Let me make this simple. Four decades ago New Orleans was in direct competition with Atlanta and Houston for corporate businesses. New Orleans was a boom town. New Orleans East was booming, East Jefferson was booming, the Central Business District was booming, everywhere one looked there was growth and prosperity. But for all the ensuing years we have allowed ourselves to be guided by political leaders that looked to business as a source of revenue for social programs and patronage and not as a source of prosperity for the people.

The result, besides the loss of jobs, has been absolute devastation of the Sewerage & Water Board, the New Orleans Police Department, the Streets Department, the schools, the Parks and Parkway Commission, and on and on. Simply put, to a great extent the decline has come about for two reasons; falling revenues due to a lack of economic activity, and the diversion by the city’s leaders of what revenues were available to short-term political purposes and patronage.
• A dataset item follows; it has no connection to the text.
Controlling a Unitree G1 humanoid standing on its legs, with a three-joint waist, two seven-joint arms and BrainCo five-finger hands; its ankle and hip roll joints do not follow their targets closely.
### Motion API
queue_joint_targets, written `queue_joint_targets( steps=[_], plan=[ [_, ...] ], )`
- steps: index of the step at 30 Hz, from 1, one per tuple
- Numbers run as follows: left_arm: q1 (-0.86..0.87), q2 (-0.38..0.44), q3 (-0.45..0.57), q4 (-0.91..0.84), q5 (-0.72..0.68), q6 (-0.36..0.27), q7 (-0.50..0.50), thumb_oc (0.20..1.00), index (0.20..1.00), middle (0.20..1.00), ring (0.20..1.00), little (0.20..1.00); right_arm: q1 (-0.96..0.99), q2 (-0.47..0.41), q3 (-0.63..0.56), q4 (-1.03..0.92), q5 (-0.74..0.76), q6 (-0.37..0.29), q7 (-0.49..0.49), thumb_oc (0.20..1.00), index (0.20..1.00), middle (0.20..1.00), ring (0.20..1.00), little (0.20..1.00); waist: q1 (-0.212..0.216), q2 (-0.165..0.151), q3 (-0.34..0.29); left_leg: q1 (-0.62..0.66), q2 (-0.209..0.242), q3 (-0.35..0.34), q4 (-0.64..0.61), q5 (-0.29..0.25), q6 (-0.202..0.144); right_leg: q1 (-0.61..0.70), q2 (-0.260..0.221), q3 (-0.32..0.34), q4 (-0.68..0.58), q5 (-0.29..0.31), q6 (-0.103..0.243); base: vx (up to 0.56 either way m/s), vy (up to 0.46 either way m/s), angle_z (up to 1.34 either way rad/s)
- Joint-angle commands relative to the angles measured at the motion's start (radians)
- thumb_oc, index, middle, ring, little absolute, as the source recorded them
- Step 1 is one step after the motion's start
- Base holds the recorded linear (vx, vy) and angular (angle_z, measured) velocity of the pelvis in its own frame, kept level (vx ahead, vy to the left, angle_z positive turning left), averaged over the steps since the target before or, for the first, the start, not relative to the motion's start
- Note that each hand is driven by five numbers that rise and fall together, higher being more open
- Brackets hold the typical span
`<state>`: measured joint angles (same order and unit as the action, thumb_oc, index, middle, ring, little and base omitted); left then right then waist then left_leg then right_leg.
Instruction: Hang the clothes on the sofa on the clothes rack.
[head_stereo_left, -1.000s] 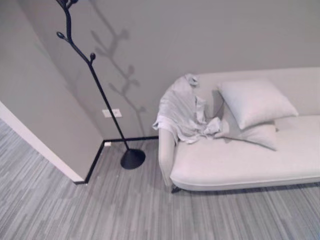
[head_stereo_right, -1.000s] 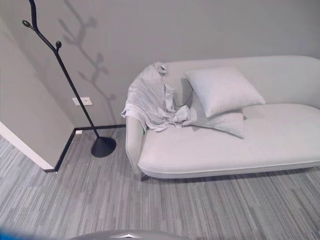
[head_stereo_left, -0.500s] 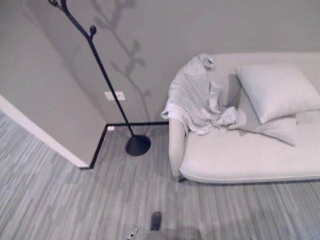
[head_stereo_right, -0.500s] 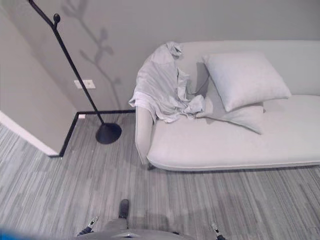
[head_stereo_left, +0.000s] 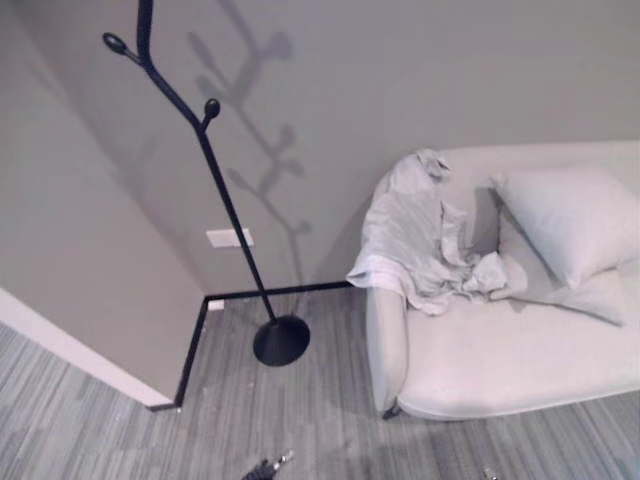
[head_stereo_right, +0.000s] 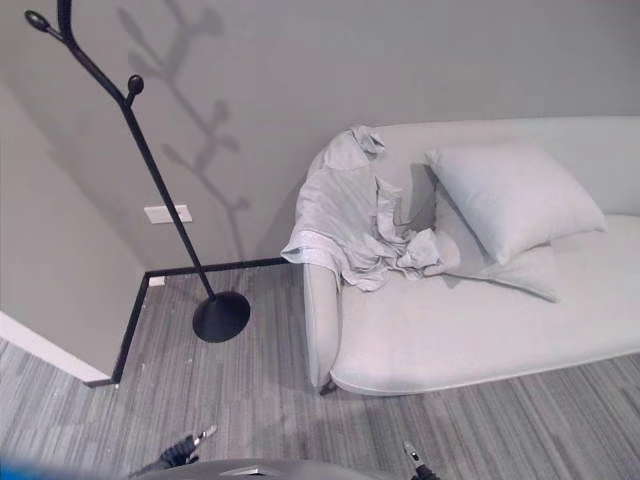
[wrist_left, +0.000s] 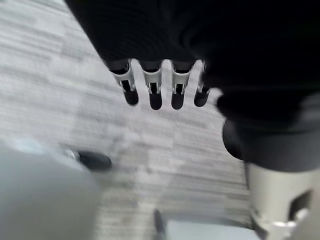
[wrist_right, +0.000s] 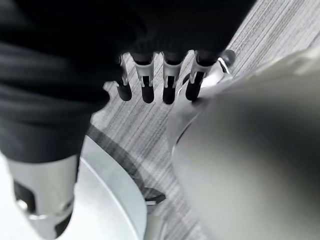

I have the advantage, if you can call it that, of knowing our history because I lived here my whole life. I have seen the good and now the really bad. I have seen really terrible leadership destroy what was at once the “Queen City of the South” and turn it into a poor urban shadow of itself.

A classic example was when, after Katrina, the best urban planning minds in the country advised to shrink the city footprint so that expected revenues from a diminished population and greatly reduced economy would match critical expenses and then slowly build the City out as the economy improved. The best and brightest in the land were summarily discharged under accusations of racism after a meeting between the Mayor and “community leaders.” Well the “community leaders” got what they wanted and we have not been the same since. New Orleans is ranked almost universally last in every measure of success that a city can be measured by.

Advertisement

I feel really bad as I read the Gambit piece, but it is not altogether unexpected. The simple facts are that we continue to tolerate people in leadership positions that have no idea how to run a 21st-century economic center. The so-called leaders in the Big Easy fail to understand that it is impossible for government to create jobs, only free enterprise can. Worse, none of these people appear to have the backbone to make decisions that create positive long term outcomes, instead of following the latest liberal fads that come along or caving in to the loudest proponent of that undefined but popular cry of “social justice!”

If we want a city that can lead its citizens to prosperity by creating decent jobs then we must start acting like it. The only way to change things is to cast off decades of failed concepts and to move forward through action and not hollow words an open arm effort to attract business. This in itself is the only solution to our problems but even if started today it would take years to see results. And in the meantime we’re not going to like the answer to Gambit’s question.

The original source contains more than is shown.